Sur la table de la cuisine, un mot.

« Je suis parti faire un tour, ne m'attend pas pour manger. »

C'est devenu une habitude.

Alec s'est trompé. Il a cru qu'il pouvait lui suffire. Il se sert un café noir. Lit un rapport de l'Institut. Ses yeux suivent les phrases sans en comprendre le sens, comme un automate. Son esprit est bloqué sur d'autres mots.

Sur ce post-it et cette écriture penchée qu'il aime tant. Magnus a une manière de tracer les « j », de glisser les « r », enrouler les « a ». On y devine les courbes d'un autre temps, d'un autre Magnus, de dizaine de version de Magnus qui ont vécu, aimé, perdu.

Avec d'autres. Sans Alec.

Lui n'est qu'une étoile sur un ciel de souvenirs. Une étoile brillante, irradiante. Vouée à s'éteindre.

Mais il est égoïste, Alec. Il ne supporte pas l'idée d'avoir créé son monde autour de Magnus et de n'être qu'une petite partie du sien. Alors quand l'homme de sa vie a perdu sa magie, il y a vu une chance.

Une chance d'être unique.

Il a fermé les yeux sur la souffrance. Pourtant là, partout. Dans les regards qui fuient, les rires faux et les soupirs contenus. Il s'est dit que ce n'était qu'un passage. Qu'il pouvait devenir sa magie. Le sens de son existence.

Il s'est trompé.

Ils sont misérables. Hier soir, ils ont dîné sans un mot. Se sont endormis sans une étreinte. Ils se sont éteints tous les deux. Doucement. A la manière de la flamme d'une bougie qui vacille, vacille puis disparaît dans la nuit. Il fait noir. Il n'y a rien dans leur relation qui ne les fasse pas souffrir. Le silence est pesant. Les paroles sont vides. Les contacts sont froids. Alec ne sait plus comment ils arrivaient à rire aussi facilement. A être deux. Il ne s'est jamais senti aussi seul.
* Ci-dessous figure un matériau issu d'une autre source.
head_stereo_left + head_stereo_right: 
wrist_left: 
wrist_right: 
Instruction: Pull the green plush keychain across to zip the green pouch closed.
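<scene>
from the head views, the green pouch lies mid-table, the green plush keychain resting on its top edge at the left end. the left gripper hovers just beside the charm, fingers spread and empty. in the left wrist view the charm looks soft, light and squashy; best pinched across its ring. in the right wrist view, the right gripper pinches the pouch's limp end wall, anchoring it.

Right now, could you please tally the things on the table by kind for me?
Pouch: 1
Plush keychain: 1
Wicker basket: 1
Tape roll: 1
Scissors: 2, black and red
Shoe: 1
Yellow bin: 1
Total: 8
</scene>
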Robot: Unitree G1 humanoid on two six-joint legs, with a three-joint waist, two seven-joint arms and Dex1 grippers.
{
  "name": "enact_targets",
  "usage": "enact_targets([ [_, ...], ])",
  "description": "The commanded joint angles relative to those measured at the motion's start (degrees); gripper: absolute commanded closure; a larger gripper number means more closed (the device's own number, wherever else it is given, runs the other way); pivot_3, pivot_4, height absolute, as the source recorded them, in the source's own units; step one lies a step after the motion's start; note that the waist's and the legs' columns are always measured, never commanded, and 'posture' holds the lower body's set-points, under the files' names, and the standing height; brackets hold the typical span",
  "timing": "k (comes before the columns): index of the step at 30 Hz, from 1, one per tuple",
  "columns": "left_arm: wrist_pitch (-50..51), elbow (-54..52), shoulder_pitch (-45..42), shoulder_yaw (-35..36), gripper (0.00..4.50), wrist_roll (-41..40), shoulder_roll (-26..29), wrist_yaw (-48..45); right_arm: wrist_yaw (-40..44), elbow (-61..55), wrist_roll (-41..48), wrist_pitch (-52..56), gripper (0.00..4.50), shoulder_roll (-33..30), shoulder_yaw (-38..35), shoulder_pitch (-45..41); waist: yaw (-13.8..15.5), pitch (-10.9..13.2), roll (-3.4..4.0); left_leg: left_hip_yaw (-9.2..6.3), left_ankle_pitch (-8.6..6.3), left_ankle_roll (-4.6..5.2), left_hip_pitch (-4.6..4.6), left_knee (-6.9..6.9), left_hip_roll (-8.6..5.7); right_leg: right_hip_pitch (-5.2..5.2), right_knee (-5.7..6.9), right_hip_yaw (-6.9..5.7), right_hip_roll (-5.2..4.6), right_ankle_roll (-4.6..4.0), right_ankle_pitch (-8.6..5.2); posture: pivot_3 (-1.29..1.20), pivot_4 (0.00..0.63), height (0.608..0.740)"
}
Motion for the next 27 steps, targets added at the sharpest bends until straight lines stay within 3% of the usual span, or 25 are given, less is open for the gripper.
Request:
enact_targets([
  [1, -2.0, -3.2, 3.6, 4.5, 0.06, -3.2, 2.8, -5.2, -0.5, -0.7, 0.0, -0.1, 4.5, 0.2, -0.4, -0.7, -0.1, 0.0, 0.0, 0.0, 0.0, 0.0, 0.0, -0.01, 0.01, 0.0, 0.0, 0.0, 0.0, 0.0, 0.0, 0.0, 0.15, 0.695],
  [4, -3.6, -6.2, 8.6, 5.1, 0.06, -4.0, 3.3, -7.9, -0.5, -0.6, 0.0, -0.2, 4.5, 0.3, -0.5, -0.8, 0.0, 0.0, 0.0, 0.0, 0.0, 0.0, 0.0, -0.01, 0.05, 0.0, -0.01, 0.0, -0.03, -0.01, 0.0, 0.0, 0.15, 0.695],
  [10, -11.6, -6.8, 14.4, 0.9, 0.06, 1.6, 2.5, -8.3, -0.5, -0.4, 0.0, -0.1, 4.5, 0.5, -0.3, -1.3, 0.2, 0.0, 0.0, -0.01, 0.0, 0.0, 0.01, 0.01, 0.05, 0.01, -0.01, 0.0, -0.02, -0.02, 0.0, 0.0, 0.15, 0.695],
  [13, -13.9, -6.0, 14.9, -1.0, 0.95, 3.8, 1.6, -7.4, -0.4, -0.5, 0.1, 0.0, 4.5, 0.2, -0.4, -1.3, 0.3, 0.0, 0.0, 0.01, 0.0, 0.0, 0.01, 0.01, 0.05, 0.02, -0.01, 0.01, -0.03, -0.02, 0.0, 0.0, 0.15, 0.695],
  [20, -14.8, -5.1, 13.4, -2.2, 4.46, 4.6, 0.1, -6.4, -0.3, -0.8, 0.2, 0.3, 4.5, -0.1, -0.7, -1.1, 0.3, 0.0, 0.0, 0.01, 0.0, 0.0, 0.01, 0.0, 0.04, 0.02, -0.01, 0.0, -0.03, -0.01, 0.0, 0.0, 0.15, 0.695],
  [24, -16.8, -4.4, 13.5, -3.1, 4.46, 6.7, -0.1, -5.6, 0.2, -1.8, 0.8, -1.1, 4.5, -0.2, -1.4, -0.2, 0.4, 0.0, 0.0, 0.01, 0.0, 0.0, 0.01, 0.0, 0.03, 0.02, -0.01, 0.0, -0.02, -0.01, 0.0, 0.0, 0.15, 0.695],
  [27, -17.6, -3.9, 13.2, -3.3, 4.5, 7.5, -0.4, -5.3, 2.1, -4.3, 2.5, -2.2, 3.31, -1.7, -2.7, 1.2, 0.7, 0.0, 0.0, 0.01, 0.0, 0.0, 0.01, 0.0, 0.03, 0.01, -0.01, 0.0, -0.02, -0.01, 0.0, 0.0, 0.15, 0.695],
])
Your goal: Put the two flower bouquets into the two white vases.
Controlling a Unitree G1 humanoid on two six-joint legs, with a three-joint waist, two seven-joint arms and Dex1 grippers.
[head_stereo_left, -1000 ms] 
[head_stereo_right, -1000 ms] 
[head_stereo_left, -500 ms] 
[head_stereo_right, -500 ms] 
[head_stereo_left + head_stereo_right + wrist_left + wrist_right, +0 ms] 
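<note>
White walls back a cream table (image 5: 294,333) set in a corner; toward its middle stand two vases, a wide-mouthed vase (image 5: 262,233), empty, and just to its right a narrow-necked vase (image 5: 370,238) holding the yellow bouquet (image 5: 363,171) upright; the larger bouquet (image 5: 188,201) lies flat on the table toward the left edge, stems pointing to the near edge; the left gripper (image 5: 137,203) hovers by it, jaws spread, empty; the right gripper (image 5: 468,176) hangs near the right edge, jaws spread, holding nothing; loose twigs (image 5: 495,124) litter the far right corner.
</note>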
Et dans ce stupide post-it laissé sur la table de la cuisine, il lit toutes les choses qu'il ne veut pas entendre.

« Je ne veux plus être près de toi »

« Je ne veux plus être avec toi. »

Et il voudrait retrouver le Magnus des premiers jours. Celui qui jouait, flirtait, surprenait. L'oiseau sans cage. Celui qui était libre. Seulement, cet homme-là était trop volatile. Il glissait entre les doigts d'Alec en un tour de magie. Alors il l'a enfermé dans son étreinte. Etouffé dans ses incertitudes.

J'ai si froid sans mon cœur, rend-le moi

Ne le mets pas dans une cage

Il va mourir comme l'amour

Laisse-moi courir les rues

Laisse-moi vivre au fil des jours… *

En réalité, la personne qu'il aime, c'est Magnus heureux.

Et Magnus heureux, c'est Magnus sans Alec.